Friedrichsburg Castle (Schloss Friedrichsburg) was a princely castle in renaissance style, situated in Hechingen, within the state of Baden-Württemberg, Germany. It was the residence of the princes of Hohenzollern-Hechingen. At the start of the nineteenth century, the castle was demolished and replaced by the ‘Neues Schloss’. Today, nothing remains anymore of the Friedrichsburg.

==History==
After the division of Hohenzollern in 1576, Eitel Frederick IV, Count of Hohenzollern (1545-1605) decided to build a castle in Hechingen, which he named Friedrichsburg. Construction lasted from 1577 to 1595. Master builders Jörg Schwartzenbergers and Esaias Grubers were involved in the design.

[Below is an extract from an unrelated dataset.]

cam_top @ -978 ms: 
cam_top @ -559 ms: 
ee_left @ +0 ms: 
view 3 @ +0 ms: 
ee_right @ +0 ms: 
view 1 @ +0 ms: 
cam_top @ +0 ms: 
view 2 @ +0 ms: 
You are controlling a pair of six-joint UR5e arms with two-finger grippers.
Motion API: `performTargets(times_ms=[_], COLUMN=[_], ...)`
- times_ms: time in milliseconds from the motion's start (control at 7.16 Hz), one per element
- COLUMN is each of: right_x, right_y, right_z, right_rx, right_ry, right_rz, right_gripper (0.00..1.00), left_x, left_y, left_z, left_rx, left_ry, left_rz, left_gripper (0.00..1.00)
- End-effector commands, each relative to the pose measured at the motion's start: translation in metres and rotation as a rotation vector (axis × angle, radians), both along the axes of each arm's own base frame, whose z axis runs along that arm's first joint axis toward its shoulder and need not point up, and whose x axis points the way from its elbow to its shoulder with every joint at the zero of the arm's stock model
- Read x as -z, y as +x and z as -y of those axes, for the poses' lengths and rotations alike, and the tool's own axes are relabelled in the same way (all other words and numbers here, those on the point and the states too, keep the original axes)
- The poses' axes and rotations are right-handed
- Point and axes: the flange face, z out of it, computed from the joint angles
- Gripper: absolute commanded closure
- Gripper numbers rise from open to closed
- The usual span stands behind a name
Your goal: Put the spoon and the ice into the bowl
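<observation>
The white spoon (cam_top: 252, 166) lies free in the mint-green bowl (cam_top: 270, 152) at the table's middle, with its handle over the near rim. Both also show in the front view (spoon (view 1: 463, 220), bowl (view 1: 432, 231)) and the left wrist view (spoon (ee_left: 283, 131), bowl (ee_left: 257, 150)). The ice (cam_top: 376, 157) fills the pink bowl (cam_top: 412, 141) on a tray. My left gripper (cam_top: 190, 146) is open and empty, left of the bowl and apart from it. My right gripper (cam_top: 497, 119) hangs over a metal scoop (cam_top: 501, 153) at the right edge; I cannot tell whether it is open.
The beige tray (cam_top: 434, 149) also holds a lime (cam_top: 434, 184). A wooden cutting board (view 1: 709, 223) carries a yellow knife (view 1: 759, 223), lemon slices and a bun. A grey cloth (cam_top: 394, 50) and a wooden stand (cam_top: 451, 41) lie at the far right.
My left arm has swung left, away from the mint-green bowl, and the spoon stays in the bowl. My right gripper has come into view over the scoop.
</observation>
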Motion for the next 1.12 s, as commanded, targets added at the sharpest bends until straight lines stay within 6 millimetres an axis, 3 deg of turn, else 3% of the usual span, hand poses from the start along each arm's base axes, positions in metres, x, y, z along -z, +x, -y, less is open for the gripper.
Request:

Between 11 and 15 October 1598, the castle was the setting for an opulent wedding that Eitel Frederick IV organized for his son Johann Georg, Prince of Hohenzollern-Hechingen (1577-1623) and Franziska von Salm-Neufville. Around 1,000 guests came to Hechingen for a week-long celebration, including 200 nobles. The margrave of Baden alone travelled with 300 horses. The wedding festivities included the wedding in the palace chapel and a wedding banquet, but also dance events, hunts, gift presentations. The wedding has been immortalized in a poem by the poet Jakob Frischlin (1557-1621).

During the 18th century, prince Josef Friedrich Wilhelm (1717-1798) decided to reconstruct the Friedrichsburg. He engaged the French architect Pierre Michel d'Ixnard (1723-1795) to execute the renovations between 1764 and 1768. It is mentioned that a theater was constructed and a princely cabinet. There is even a plan by d'Ixnard to create a whole new baroque wing for the palace, however this was not realized.

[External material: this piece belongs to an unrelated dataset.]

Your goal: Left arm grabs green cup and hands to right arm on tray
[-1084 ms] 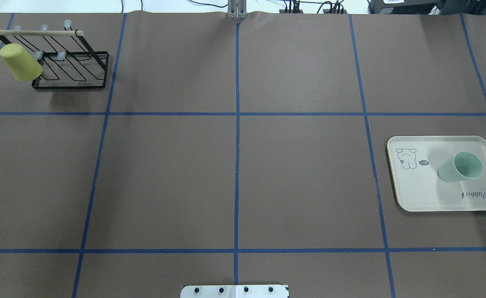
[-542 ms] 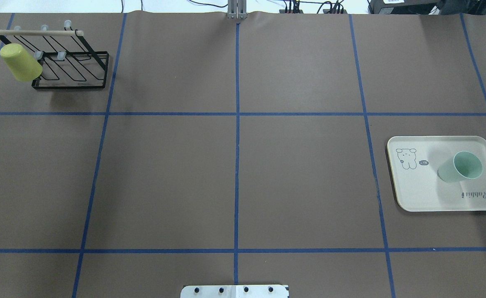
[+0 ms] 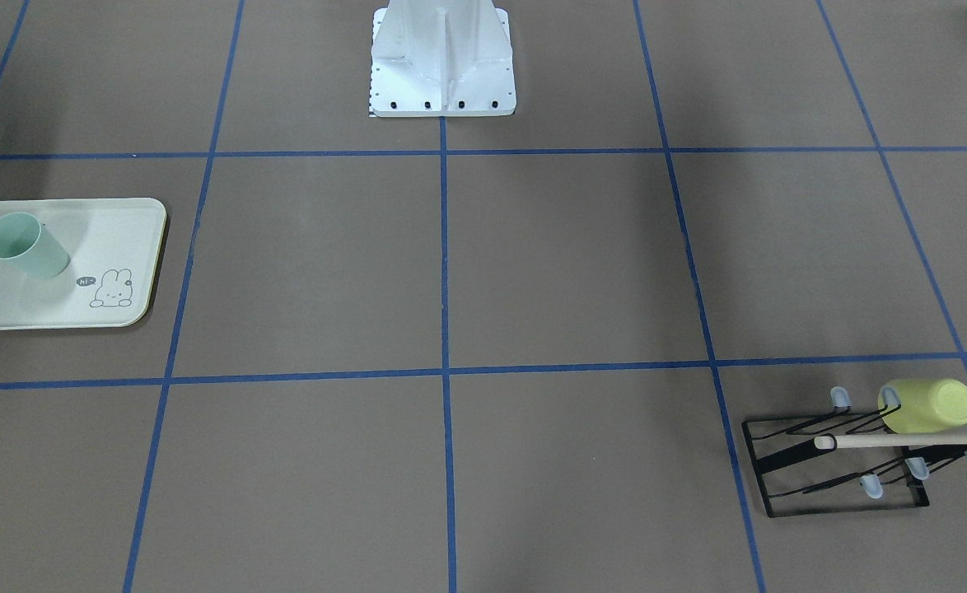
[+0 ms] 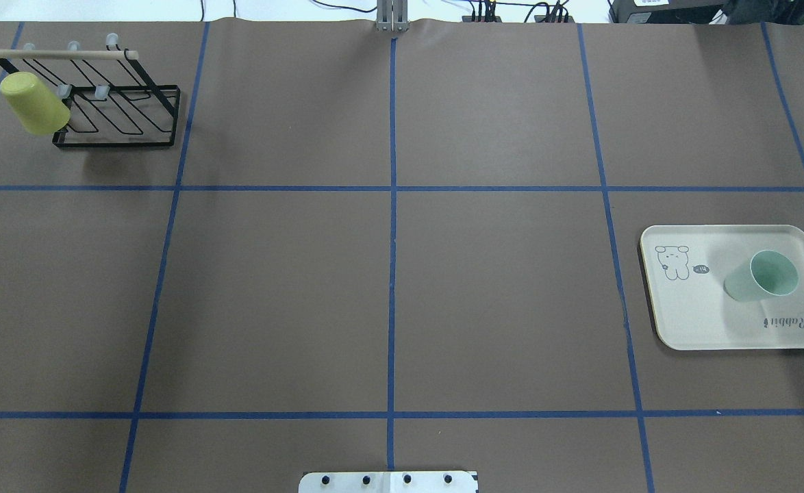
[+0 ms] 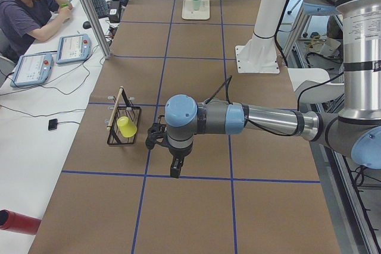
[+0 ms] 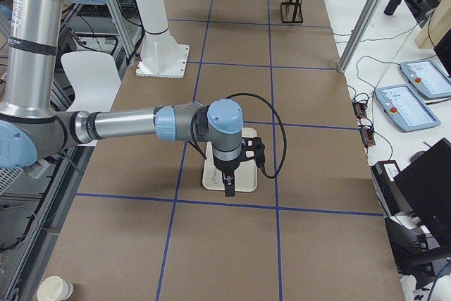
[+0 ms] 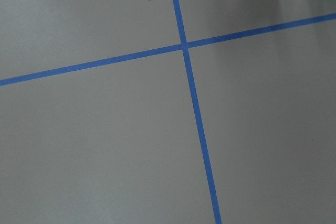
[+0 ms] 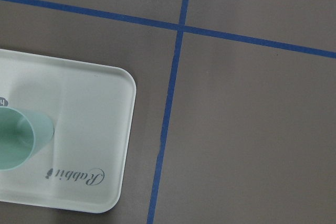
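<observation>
The green cup (image 4: 761,276) stands upright on the cream tray (image 4: 703,322) at the right of the table. Both also show in the front-facing view, cup (image 3: 24,245) on tray (image 3: 39,309), and in the right wrist view, cup (image 8: 21,140) on tray (image 8: 89,124). Neither gripper shows in the overhead or front-facing views. In the exterior left view the left gripper (image 5: 174,171) hangs over bare table near the rack. In the exterior right view the right gripper (image 6: 228,189) hangs over the tray's edge (image 6: 211,177). I cannot tell whether either is open or shut.
A yellow cup (image 4: 33,104) hangs on a black wire rack (image 4: 118,113) at the far left corner. Blue tape lines cross the brown table. The white robot base (image 3: 442,58) stands at the near edge. An operator (image 5: 24,10) sits beside the table.
</observation>
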Available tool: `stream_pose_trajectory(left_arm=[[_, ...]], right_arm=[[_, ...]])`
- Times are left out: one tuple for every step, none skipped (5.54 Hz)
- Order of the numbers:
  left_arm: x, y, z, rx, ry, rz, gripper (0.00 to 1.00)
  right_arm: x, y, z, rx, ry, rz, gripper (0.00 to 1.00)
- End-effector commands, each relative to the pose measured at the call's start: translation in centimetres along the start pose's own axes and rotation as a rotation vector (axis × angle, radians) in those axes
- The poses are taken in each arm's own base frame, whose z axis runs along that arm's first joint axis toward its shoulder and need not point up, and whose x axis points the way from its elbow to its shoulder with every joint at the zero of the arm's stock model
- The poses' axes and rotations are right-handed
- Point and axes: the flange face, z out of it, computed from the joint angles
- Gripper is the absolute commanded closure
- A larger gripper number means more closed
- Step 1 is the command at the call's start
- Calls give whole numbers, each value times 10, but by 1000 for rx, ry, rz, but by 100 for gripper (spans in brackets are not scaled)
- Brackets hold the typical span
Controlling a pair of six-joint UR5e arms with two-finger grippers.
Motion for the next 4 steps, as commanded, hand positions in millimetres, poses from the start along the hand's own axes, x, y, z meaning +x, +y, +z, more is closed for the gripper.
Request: stream_pose_trajectory(left_arm=[[1,0,-2,4,-1,2,0],[3,-1,-3,7,-2,7,0],[3,-1,-3,7,-2,7,0],[3,-1,-3,7,-2,7,0]], right_arm=[[0,-1,0,1,0,-2,0],[-1,-1,-1,3,0,-3,0],[-1,-1,-1,3,0,3,0],[-2,-2,-1,2,-1,7,0]])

At the start of the nineteenth century, the castle had become dilapidated. The east wing collapsed in 1812. Prince Friedrich Hermann Otto (1776-1838) decided to demolish the Friedrichsburg in 1814 and replace it by a new residence. The decision was motivated by French reparation funds received from the Congress of Vienna. The ‘Neues Schloss’ was built between 1818 and 1819 basis a design from the architect Rudolf Burnitz. The new palace was never finished as the funds were not sufficient and the principality was in debt.
The state museum of Hohenzollern, the 'Hohenzollerisches Landesmuseum', located in Hechingen, created a virtual reconstruction of the Friedrichsburg in 2007. It is displayed in the museum to give its visitors an impression how the destroyed castle looked like.

==Architecture==
Schloss Friedrichsburg was a quadrangular castle in renaissance style, similar to Schloss Heiligenberg and Schloss Zeil, near Leutkirch im Allgäu . It was located in the north western corner of the Hechingen city center.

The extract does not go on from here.